Will's blog

purpose: Will Kahn-Greene's blog of Miro, PyBlosxom, Python, GNU/Linux, random content, PyBlosxom, Miro, and other projects mixed in there ad hoc, half-baked, and with a twist of lemon

[ home | blog home | recent activity ]

Wed, 20 Jun 2007

Using exiftool and Python to fix photos (edit: to order them)

S and I decided to get a wedding photographer in addition to allowing our guests to take as many photos as they wanted of all aspects of our wedding (except when we were getting dressed [and ... undressed]). There were a few reasons for this one of which being the several horror stories we've heard about people's digital media dying causing them to lose all pictures of their wedding. Ick.

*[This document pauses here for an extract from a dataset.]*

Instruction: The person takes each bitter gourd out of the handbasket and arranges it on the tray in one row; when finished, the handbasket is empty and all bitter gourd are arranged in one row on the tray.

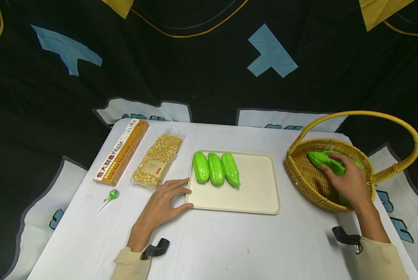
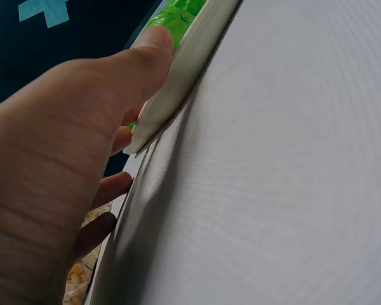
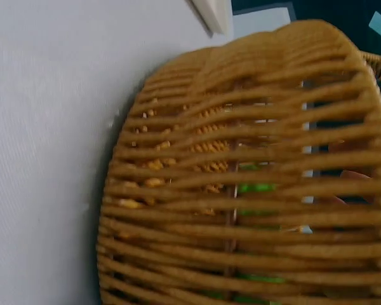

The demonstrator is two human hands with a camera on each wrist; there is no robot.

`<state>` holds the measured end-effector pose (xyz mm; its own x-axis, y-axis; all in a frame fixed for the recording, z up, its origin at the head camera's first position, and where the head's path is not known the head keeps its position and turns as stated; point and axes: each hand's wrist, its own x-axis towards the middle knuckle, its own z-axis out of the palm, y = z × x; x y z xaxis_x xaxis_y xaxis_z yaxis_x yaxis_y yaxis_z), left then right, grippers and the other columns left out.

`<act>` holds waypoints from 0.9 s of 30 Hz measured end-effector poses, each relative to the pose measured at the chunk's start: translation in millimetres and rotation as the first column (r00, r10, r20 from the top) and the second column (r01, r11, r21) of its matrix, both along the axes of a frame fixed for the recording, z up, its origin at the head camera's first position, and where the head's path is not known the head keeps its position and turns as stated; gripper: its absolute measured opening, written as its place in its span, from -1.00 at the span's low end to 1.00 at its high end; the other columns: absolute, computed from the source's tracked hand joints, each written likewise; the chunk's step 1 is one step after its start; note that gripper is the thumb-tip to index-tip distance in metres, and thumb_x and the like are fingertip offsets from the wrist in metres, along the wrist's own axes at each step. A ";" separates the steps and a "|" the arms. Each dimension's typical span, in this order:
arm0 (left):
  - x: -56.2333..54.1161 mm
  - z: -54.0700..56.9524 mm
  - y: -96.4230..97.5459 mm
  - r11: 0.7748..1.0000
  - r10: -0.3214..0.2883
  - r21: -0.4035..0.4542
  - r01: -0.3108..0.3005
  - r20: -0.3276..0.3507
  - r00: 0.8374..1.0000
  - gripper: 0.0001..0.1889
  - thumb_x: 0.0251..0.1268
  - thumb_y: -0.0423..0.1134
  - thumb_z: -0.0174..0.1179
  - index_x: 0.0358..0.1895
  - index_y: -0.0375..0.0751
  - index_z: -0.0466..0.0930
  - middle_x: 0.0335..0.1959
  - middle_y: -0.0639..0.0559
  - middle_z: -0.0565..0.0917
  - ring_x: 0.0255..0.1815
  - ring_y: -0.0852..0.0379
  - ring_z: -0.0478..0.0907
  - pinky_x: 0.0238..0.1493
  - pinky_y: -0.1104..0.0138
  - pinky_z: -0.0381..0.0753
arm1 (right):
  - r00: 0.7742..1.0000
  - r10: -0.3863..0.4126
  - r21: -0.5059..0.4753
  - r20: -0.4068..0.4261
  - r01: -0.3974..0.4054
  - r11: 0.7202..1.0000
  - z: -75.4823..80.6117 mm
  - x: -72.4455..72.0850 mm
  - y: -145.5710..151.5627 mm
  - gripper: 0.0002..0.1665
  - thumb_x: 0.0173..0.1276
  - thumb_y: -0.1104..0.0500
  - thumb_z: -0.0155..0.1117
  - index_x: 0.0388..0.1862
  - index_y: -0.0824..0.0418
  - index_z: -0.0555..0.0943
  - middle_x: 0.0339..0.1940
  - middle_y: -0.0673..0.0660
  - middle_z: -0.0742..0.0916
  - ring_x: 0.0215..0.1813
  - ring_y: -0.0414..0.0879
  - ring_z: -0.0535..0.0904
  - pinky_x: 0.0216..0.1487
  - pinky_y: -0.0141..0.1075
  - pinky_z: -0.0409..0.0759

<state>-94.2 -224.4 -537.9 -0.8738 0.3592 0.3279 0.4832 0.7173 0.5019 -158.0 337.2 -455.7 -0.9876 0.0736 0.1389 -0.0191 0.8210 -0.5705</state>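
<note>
My right hand [image 1: 350, 179] reaches into the yellow wicker basket [image 1: 299, 186] and grips a green bitter melon [image 1: 322, 158], its thumb and fingers around it. More green shows beneath the hand, mostly hidden. In the right wrist view, the basket's woven side [image 3: 241, 222] fills much of the frame. My left hand [image 1: 163, 202] rests at the left edge of a cream tray [image 1: 254, 190]; its spread fingers and thumb [image 2: 149, 60] touch the rim. Three green bitter melons [image 1: 215, 169] lie side by side on the tray's left half.
Left of the tray lies a clear bag of corn kernels [image 1: 160, 157]. Beyond it is a long orange pasta box [image 1: 121, 151], with a green-wrapped lollipop [image 1: 113, 194] in front. The basket's tall handle [image 1: 362, 113] arches over its opening. A white cloth [image 1: 212, 245] covers the table.
</note>
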 end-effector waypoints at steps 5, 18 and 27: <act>-0.1 -0.4 -0.2 1.000 0.004 -0.002 -0.004 0.013 1.000 -0.54 0.19 0.15 0.60 0.07 0.04 0.83 0.49 0.07 0.61 0.47 -0.03 0.53 0.53 -0.03 0.49 | 0.998 0.019 0.014 0.051 -0.020 1.000 -0.7 -6.5 8.9 -0.28 0.66 -0.01 0.26 0.59 0.36 0.38 0.51 0.58 0.45 0.51 0.60 0.31 0.43 0.59 0.26; 0.6 -1.2 -0.1 1.000 0.006 -0.006 -0.006 0.011 1.000 -0.56 0.21 0.14 0.59 0.06 0.02 0.83 0.48 0.07 0.61 0.46 -0.03 0.55 0.51 -0.03 0.51 | 0.989 0.088 0.071 0.119 -0.097 0.993 -6.1 -18.7 19.1 -0.26 0.65 0.05 0.26 0.60 0.42 0.32 0.51 0.63 0.38 0.41 0.58 0.32 0.30 0.57 0.34; 0.7 1.0 0.1 1.000 0.011 -0.011 -0.011 0.015 1.000 -0.56 0.21 0.14 0.59 0.06 0.02 0.83 0.48 0.05 0.62 0.46 -0.04 0.55 0.50 -0.03 0.52 | 0.981 0.081 0.090 0.175 -0.098 0.991 -10.1 -26.3 24.0 -0.23 0.63 0.06 0.31 0.61 0.41 0.30 0.51 0.65 0.34 0.39 0.56 0.33 0.28 0.56 0.38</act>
<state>-93.4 -224.3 -536.9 -0.8824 0.3532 0.3108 0.4679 0.7280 0.5010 -184.3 361.2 -465.8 -0.9993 -0.0221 -0.0302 -0.0045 0.8723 -0.4889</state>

The problem is that there are a fajillion pictures and it's really hard to order them into a single consistent timeline. The wedding photographer we had1 had four cameras and took some 800 pictures. My dad took another 100 or so. Other people took a bunch, too. Right now I'm working with 1200+ pictures all of which are pretty big (between 5 MB and 10 MB each). It's not feasible to tweak them all by hand to order them. I didn't want to leave them unordered--my soul shudders at that thought. I needed a way to do batch processing to reorder pictures from a bunch of cameras into a nice timeline.

More after the break...

----

First thing I did was put all the pictures that had no EXIF information to the side. There weren't many of them and I don't see any way to batch process them.

We're now left with 1000+ pictures all of which have EXIF information that we can work with. Interesting properties of the problem:

  1. all of the pictures have DateTimeOriginal and SerialNumber headers in the EXIF data
  2. pictures from a single camera have a consistent timeline in the sense that if picture 2 from camera A comes before picture 3 from camera A by 14 seconds, then that's what happened
  3. the time from all the pictures from camera A are a constant offset from all the pictures from camera B

This is all pretty obvious and there's nothing exciting here, but it does reduce the problem to picking a camera as a baseline and then figuring out how far off in seconds and minutes the other cameras are from the baseline. That's pretty easy.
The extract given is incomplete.